- [TASK BRIEF] Give back, word for word, every line from the one containing "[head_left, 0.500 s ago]" to the end of the listing, and nothing more.

- [SUPPLIED MATERIAL]
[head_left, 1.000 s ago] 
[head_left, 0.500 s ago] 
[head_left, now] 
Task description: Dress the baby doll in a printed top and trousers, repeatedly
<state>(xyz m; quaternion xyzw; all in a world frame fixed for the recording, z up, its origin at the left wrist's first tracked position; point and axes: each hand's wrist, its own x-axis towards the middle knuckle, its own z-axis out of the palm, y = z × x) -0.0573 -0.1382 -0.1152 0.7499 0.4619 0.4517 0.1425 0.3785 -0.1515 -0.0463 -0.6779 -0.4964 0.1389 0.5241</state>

- [SOLUTION TO THIS EXERCISE]
[head_left, 0.500 s ago] 
[head_left, now] 
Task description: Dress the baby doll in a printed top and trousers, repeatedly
<state>(xyz m; quaternion xyzw; all in a world frame fixed for the recording, z up, its origin at the left wrist's first tracked position; point and axes: each hand's wrist, its own x-axis towards the middle knuckle, its own z-axis out of the palm, y = z × x) -0.0573 -0.1382 -0.1152 0.7499 0.4619 0.4517 0.1425 0.3785 -0.1515 -0.0463 -0.6779 -0.4964 0.1389 0.5241</state>

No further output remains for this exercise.